Please repeat exactly the lines below from the one containing "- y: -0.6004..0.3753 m" down to the one containing "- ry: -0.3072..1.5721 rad", both included, and nothing else.
***
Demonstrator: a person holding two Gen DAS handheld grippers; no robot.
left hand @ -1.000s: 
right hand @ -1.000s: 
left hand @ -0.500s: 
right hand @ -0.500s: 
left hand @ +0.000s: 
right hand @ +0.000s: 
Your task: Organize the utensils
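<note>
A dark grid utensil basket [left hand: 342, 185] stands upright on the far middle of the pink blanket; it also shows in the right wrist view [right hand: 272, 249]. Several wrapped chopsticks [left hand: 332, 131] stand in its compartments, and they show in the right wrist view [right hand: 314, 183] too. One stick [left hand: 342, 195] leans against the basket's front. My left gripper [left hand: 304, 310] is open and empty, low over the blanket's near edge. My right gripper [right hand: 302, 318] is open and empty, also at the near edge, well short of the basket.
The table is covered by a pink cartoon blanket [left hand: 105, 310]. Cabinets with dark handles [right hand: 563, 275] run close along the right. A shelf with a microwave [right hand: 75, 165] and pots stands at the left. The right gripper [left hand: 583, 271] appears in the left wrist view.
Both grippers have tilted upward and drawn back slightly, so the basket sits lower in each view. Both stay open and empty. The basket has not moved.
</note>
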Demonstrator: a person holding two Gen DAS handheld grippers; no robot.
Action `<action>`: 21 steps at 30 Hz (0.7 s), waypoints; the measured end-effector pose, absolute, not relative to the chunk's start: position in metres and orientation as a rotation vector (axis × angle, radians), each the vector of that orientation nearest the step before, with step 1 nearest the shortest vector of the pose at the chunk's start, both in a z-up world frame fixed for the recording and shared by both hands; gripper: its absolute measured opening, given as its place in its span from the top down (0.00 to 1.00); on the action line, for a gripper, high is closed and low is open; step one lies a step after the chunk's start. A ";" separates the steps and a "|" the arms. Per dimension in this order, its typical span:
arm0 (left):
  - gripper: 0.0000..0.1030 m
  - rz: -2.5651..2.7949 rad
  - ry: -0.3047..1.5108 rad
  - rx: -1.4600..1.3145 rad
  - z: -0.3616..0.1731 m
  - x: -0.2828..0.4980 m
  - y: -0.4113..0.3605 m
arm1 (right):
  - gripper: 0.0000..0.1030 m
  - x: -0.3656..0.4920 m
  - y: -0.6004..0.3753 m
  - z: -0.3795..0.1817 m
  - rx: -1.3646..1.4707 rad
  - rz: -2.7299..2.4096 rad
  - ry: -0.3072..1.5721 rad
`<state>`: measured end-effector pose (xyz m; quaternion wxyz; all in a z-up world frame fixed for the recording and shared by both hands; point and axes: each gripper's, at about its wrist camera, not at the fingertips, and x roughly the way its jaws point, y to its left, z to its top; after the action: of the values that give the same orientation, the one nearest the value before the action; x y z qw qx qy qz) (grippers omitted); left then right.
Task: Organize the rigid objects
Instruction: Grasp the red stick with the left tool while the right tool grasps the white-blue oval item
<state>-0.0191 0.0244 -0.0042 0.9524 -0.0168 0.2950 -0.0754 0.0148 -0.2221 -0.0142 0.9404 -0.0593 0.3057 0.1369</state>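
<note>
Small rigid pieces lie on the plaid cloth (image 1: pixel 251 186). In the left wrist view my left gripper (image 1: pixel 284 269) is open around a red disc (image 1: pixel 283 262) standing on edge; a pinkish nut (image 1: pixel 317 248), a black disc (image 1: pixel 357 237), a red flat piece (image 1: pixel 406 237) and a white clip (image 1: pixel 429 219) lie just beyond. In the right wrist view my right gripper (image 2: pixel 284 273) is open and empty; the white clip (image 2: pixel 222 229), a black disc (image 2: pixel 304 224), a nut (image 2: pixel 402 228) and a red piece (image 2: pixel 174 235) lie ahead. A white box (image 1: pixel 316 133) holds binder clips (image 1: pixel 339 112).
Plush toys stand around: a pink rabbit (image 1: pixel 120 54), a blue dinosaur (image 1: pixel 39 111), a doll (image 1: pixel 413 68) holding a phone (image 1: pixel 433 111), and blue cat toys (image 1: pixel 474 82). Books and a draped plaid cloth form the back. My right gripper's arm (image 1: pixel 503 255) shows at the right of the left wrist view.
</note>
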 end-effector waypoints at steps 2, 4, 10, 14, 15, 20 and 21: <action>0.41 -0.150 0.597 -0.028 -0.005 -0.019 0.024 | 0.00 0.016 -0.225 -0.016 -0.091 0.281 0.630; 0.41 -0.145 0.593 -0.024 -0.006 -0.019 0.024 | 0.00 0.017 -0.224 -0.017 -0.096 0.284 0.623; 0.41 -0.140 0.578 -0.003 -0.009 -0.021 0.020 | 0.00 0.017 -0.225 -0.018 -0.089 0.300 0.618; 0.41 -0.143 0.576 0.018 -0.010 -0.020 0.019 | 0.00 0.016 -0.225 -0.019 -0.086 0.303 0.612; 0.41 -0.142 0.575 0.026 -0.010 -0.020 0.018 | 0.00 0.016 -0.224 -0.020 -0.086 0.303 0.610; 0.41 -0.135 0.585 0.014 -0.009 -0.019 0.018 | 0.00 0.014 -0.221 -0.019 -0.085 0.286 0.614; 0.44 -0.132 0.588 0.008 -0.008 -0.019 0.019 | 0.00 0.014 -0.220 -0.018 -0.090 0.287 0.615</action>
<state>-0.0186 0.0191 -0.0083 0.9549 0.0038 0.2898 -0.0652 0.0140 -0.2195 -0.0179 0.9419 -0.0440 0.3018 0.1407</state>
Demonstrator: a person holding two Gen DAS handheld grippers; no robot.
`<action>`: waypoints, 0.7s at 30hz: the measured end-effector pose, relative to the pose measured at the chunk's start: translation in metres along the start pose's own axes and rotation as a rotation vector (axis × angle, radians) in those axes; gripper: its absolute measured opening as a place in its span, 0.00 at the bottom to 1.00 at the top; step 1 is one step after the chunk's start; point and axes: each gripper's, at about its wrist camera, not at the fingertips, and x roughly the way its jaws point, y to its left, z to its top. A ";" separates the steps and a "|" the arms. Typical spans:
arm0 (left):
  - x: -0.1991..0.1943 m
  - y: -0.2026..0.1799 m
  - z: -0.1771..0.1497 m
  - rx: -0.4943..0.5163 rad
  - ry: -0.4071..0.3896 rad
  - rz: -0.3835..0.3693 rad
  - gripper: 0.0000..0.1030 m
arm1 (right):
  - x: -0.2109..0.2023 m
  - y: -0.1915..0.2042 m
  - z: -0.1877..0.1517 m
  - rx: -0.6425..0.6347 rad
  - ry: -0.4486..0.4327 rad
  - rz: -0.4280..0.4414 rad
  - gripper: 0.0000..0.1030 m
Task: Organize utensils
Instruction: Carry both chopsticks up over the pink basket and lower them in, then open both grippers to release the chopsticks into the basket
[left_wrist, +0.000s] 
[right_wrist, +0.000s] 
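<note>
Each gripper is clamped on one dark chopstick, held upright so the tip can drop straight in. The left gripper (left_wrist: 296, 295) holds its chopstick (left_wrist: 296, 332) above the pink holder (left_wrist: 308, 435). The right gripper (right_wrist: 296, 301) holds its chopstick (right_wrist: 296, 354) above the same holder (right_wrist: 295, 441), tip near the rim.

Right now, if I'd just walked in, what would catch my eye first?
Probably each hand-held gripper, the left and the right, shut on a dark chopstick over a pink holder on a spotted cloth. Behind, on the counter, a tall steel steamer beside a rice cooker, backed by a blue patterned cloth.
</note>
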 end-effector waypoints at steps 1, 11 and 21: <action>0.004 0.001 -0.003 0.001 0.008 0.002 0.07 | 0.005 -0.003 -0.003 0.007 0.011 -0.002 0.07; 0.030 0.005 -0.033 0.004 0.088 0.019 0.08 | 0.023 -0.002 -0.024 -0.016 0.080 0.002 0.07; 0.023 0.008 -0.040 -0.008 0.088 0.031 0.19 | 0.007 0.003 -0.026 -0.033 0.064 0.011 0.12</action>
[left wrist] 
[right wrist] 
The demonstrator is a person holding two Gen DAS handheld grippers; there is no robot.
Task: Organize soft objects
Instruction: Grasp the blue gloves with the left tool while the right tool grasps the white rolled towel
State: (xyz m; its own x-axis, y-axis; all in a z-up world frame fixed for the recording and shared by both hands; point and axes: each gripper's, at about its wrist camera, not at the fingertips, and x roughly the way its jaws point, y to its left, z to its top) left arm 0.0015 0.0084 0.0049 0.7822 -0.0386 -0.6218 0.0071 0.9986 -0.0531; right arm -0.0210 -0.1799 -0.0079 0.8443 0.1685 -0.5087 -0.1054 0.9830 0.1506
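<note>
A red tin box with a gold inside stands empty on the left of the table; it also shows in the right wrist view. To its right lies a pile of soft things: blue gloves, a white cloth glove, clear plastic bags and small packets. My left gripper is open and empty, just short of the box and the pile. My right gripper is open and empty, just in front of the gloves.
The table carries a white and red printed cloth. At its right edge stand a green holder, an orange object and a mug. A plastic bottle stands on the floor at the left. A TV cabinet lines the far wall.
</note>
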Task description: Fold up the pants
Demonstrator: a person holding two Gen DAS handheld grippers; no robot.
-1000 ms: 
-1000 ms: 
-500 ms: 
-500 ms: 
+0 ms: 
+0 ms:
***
:: Your response ::
  - y: -0.6004..0.3753 m
  - z: -0.3795..0.1817 m
  - rx: -1.3646..1.4707 rad
  - rz: -2.7299..2.4096 rad
  - ry: -0.3072..1.5721 rad

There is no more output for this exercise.